How to grep for a word in xml?

Hi,

I have the below tag/s in my xml.

<foreign-server name="MOHTASHIM_SERVER">

What will be the easist way to extract MOHTASHIM_SERVER without the double quotes "" from the above tag?

Desired Output:

Hello mohtashims,

Could you please try following and let me know if this helps.

awk '{match($0,/\".*\"/);print substr($0,RSTART+1,RLENGTH-2)}'  Input_file

Thanks,
R. Singh

I need to get the value only for <foreign-server name=

while your suggestion looks like populates all double quotes.

Can you please check ?

Hello mohtashims,

Could you please try following and let me know if this helps you.

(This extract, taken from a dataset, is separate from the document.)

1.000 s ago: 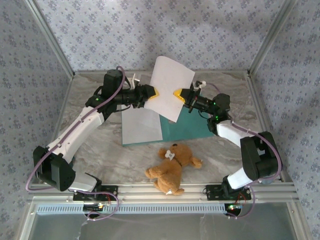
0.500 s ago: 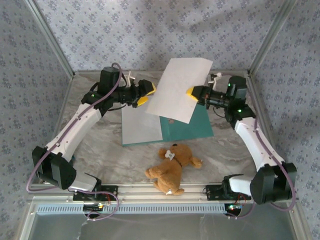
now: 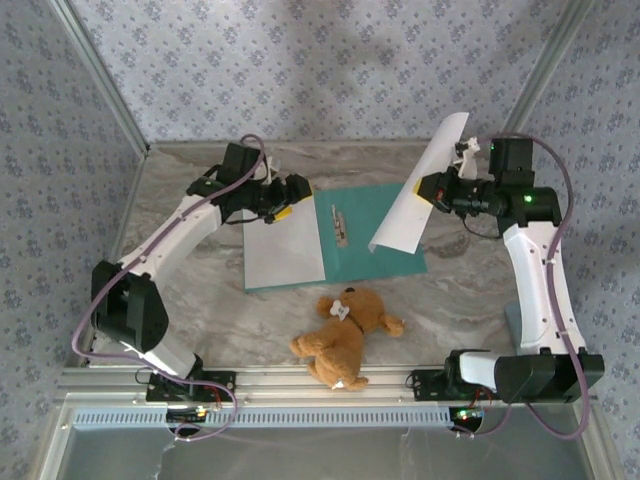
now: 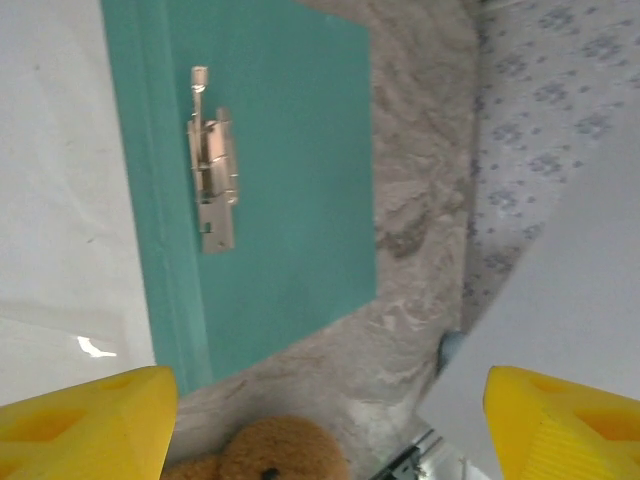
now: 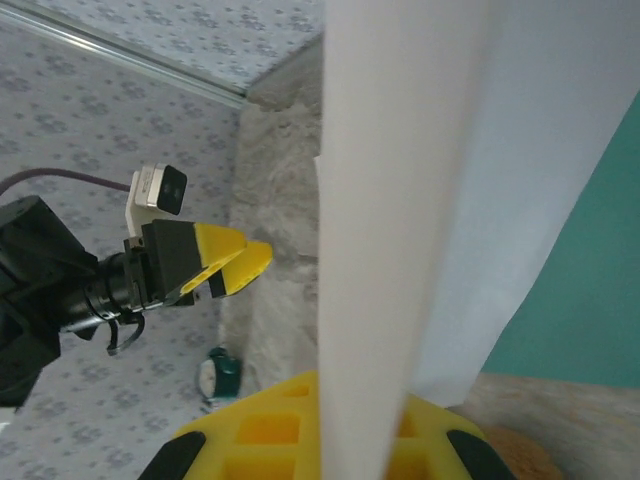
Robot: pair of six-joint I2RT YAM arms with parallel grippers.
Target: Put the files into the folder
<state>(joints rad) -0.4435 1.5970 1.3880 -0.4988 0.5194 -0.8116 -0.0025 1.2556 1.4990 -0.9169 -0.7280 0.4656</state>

awk '{LEN=length("<foreign-server name=");match($0,/<foreign-server name=\".*\"/);print substr($0,RSTART+LEN+1,RLENGTH-LEN-2)}'  Input_file

Thanks,
R. Singh

Hi.

R. Singh's solution seemed to work for me:

echo '<foreign-server name="MOHTASHIM_SERVER">' |
awk '{match($0,/\".*\"/);print substr($0,RSTART+1,RLENGTH-2)}'

produced:

MOHTASHIM_SERVER

on a system:

OS, ker|rel, machine: Linux, 3.16.0-4-amd64, x86_64
Distribution        : Debian 8.4 (jessie) 
awk GNU Awk 4.1.1, API: 1.1 (GNU MPFR 3.1.2-p3, GNU MP 6.0.0)

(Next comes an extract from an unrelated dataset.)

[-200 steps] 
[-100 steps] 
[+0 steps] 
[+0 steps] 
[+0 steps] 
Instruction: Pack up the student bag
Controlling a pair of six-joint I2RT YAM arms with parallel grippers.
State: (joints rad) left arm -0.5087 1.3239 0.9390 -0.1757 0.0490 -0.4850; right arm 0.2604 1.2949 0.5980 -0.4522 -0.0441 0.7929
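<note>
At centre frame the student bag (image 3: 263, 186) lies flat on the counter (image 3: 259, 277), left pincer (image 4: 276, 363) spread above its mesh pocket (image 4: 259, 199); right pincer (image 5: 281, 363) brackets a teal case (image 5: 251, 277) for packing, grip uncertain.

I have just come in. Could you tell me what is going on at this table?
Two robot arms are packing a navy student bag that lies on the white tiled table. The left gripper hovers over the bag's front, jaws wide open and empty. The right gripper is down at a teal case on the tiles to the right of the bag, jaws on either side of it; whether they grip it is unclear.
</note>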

Best wishes ... cheers, drl

I will only be able to test this sometime later and update this thread.

---------- Post updated at 11:29 AM ---------- Previous update was at 07:17 AM ----------

It works but the output is several blank lines are before and after the output while i just needed the output with no white spaces above or below.

Desired Output:

Current Output:

Hello mohtashims,

Could you please try following and let me know how it goes then.

awk '{LEN=length("<foreign-server name=");match($0,/<foreign-server name=\".*\"/);VAL=substr($0,RSTART+LEN+1,RLENGTH-LEN-2);if(VAL){print VAL}}'  Input_file

Thanks,
R. Singh

I don't think you need the length function for a string constant, and the match should be in the pattern, not in the action part, to reliably eliminate lines without the search string:

awk 'match($0,/<foreign-server name=\".*\"/) {print substr($0,RSTART+22,RLENGTH-23)}' file
MOHTASHIM_SERVER

Thank you Rudi, I have put length inside match because I don't want to hardcode values inside the code eg--> +22 and -23 so putting that we could look for any string and it's length will take care of that part was my thinking on it. Please do correct me if I am wrong here.

Thanks,
R. Singh

mohtashims,
Assuming that there is no more than one "foreign-server" tag on each line in your input file, you might also try this slight modification to RavinderSingh13's code:

awk '
BEGIN {	LEN1 = length("<foreign-server name=\"")
	LEN2 = length("\">")
}
match($0, /<foreign-server name="[^"]*">/) {
	print substr($0, RSTART + LEN1, RLENGTH - LEN1 - LEN2)
}'  Input_file

which should also work if other text containing quotes follows the "foreign-server" tag on lines containing that tag.

Neither of these suggestions will work if more than one "foreign-server" tag appears on a single line, but they will fail in different ways.

If someone wants to try either of these suggestions on a Solaris/SunOS system, change awk to /usr/xpg4/bin/awk or nawk .

RudiC,
I agree that the BEGIN section (and the LEN1 and LEN2 variables) aren't needed, but they might make it easier for someone less experienced to understand the calculations going on in the substring operation.

Ravinder,
Note that when an ERE is delimited by / characters, " characters in the ERE don't need to be escaped.

1 Like

As the length of this thread has shown, handling XML is not trivial, not unless its very simple and regular XML. Also, posting "prettier" data than your real input is liable to get non-working solutions because it's much easier to write for pretty XML than ugly XML.

If we throw out "simple", you can use my yanx.awk library like:

awk -f yanx.awk -e 'TAG=="FOREIGN-NAME" { print ARGS["NAME"];  delete ARGS["NAME"]; }' ORS="\n" filename

Use nawk on solaris.

If this doesn't work, please show your actual input so I can figure out why.